DATASET SECTION:
+ + + +

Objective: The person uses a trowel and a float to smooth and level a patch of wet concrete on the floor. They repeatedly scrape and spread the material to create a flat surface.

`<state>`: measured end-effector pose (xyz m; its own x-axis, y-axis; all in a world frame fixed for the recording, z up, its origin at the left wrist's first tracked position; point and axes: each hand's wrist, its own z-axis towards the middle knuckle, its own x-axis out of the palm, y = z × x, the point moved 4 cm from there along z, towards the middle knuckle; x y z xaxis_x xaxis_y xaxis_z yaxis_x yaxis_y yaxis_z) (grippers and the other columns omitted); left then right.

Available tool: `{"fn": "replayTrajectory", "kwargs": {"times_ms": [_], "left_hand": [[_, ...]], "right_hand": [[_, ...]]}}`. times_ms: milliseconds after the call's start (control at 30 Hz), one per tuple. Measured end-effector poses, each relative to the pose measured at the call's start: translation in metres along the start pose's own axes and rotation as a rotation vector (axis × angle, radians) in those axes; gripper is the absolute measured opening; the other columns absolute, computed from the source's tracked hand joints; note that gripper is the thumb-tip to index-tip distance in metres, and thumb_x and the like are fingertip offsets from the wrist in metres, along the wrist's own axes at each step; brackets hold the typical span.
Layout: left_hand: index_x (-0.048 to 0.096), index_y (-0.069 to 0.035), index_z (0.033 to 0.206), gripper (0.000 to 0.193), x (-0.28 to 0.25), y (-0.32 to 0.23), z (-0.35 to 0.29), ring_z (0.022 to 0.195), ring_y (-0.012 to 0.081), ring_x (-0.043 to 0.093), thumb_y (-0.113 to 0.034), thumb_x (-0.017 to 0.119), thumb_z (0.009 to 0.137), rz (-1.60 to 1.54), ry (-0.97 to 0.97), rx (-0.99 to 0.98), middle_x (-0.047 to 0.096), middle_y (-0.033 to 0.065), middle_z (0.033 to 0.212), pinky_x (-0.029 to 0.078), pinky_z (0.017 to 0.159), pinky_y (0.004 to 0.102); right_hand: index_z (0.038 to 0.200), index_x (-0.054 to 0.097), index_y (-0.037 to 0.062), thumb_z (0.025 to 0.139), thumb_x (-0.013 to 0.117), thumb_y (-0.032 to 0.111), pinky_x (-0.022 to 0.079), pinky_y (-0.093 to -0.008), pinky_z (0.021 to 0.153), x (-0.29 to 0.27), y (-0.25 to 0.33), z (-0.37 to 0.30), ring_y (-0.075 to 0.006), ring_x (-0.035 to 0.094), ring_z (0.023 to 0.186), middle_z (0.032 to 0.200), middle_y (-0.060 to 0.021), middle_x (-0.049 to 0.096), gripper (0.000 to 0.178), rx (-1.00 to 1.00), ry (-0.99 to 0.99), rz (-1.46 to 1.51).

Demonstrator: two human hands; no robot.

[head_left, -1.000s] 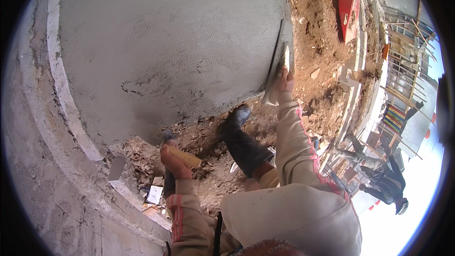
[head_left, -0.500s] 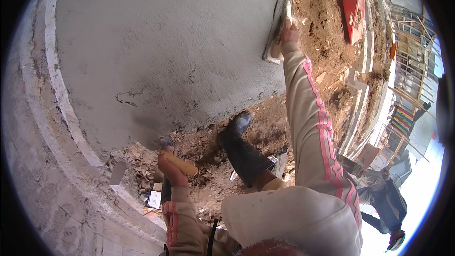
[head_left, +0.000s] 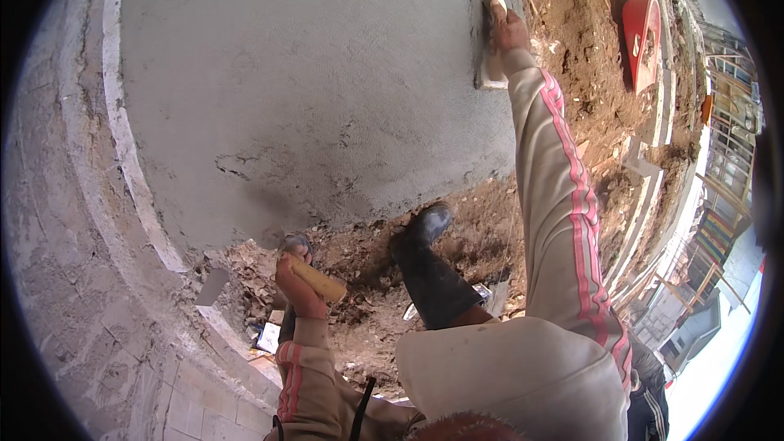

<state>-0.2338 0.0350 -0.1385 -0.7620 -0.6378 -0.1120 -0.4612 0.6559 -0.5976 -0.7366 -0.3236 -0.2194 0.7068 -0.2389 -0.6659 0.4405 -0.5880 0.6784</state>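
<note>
My right hand [head_left: 510,30], at the far right edge of a wet grey cement slab [head_left: 327,73], is closed round the pale handle of a float [head_left: 492,73]. The float lies along the slab's edge, partly hidden by the hand. At the slab's near left edge, my left hand [head_left: 299,289] is wrapped round the yellowish wooden handle of a trowel [head_left: 323,282]. The trowel's blade blends into the grey cement and is hard to make out. A few cracks and rough spots mark the slab's near left part.
A dark boot [head_left: 431,224] stands on rubble by the slab's near edge. A red shovel-like scoop [head_left: 642,41] lies on brown soil at right. A pale border strip [head_left: 114,57] and block wall [head_left: 57,196] run along the left. Another person [head_left: 651,396] is partly visible at lower right.
My right hand has moved the float farther away along the slab's edge, and it now looks flatter. The left hand has barely moved. The view has shifted, and the other person is now mostly hidden.
</note>
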Motion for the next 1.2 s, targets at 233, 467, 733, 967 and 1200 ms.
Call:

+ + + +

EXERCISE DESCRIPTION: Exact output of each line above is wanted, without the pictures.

RESPONSE AREA:
Objective: The person uses a trowel and a float to smooth and level a patch of wet concrete on the floor. They repeatedly scrape and spread the material to create a flat surface.

`<state>`: measured end-effector pose (xyz m; its own x-axis, y-axis; all in a world frame fixed for the recording, z up, its origin at the left wrist's first tracked position; point and axes: each hand's wrist, its own z-axis towards the middle knuckle, its own x-axis out of the palm, y = z × x, the point moved 4 cm from there along z, towards the middle knuckle; x y z xaxis_x xaxis_y xaxis_z yaxis_x yaxis_y yaxis_z) (grippers and the other columns omitted); left then right.

Available tool: `{"fn": "replayTrajectory", "kwargs": {"times_ms": [_], "left_hand": [[_, ...]], "right_hand": [[_, ...]]}}`. times_ms: milliseconds after the call's start (control at 30 Hz), one per tuple. Measured end-effector poses, each relative to the pose measured at the call's start: translation in metres along the start pose's own axes and rotation as a rotation vector (axis × angle, radians) in those axes; gripper is the absolute measured opening; the other columns absolute, computed from the source's tracked hand joints; note that gripper is the thumb-tip to index-tip distance in metres, and thumb_x and the like are fingertip offsets from the wrist in metres, along the wrist's own axes at each step; brackets hold the typical span.
Layout: left_hand: index_x (-0.048 to 0.096), index_y (-0.069 to 0.035), index_z (0.033 to 0.206), gripper (0.000 to 0.193), x (-0.28 to 0.25), y (-0.32 to 0.23), z (-0.35 to 0.29), ring_z (0.022 to 0.195), ring_y (-0.012 to 0.081), ring_x (-0.043 to 0.093), thumb_y (-0.113 to 0.034), thumb_x (-0.017 to 0.119), thumb_z (0.009 to 0.137), rz (-1.60 to 1.54), ry (-0.97 to 0.97), rx (-0.99 to 0.98), middle_x (-0.047 to 0.096), middle_y (-0.033 to 0.065), middle_z (0.033 to 0.212), pinky_x (-0.029 to 0.078), pinky_z (0.017 to 0.159), pinky_y (0.004 to 0.102); right_hand: index_z (0.038 to 0.200), index_x (-0.054 to 0.097), index_y (-0.037 to 0.062), thumb_z (0.025 to 0.139), thumb_x (-0.013 to 0.117), thumb_y (-0.032 to 0.111), pinky_x (-0.022 to 0.079), pinky_y (-0.093 to -0.008), pinky_z (0.021 to 0.153), x (-0.29 to 0.27), y (-0.25 to 0.33), z (-0.37 to 0.30), ring_y (-0.075 to 0.006), ring_x (-0.035 to 0.094), ring_z (0.023 to 0.186), middle_z (0.032 to 0.200), middle_y (-0.060 to 0.021), middle_x (-0.049 to 0.096), gripper (0.000 to 0.178), rx (-1.00 to 1.00), ry (-0.99 to 0.99), rz (-1.46 to 1.51).

Demonstrator: two human hands; no robot.

[head_left, -1.000s] 
[head_left, -0.500s] 
[head_left, +0.000s] 

<state>-0.2338 0.0350 -0.1385 -0.7620 -0.6378 -0.1120 -0.4612 0.6559 -0.5976 -0.7366 -0.3236 -0.2194 0.7068 -0.2389 -0.6659 0.4405 -0.5880 0.6784</state>
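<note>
My right hand [head_left: 510,30], at the far right edge of a wet grey cement slab [head_left: 327,73], is closed round the pale handle of a float [head_left: 492,73]. The float lies along the slab's edge, partly hidden by the hand. At the slab's near left edge, my left hand [head_left: 299,289] is wrapped round the yellowish wooden handle of a trowel [head_left: 323,282]. The trowel's blade blends into the grey cement and is hard to make out. A few cracks and rough spots mark the slab's near left part.
A dark boot [head_left: 431,224] stands on rubble by the slab's near edge. A red shovel-like scoop [head_left: 642,41] lies on brown soil at right. A pale border strip [head_left: 114,57] and block wall [head_left: 57,196] run along the left. Another person [head_left: 651,396] is partly visible at lower right.
My right hand has moved the float farther away along the slab's edge, and it now looks flatter. The left hand has barely moved. The view has shifted, and the other person is now mostly hidden.
</note>
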Motion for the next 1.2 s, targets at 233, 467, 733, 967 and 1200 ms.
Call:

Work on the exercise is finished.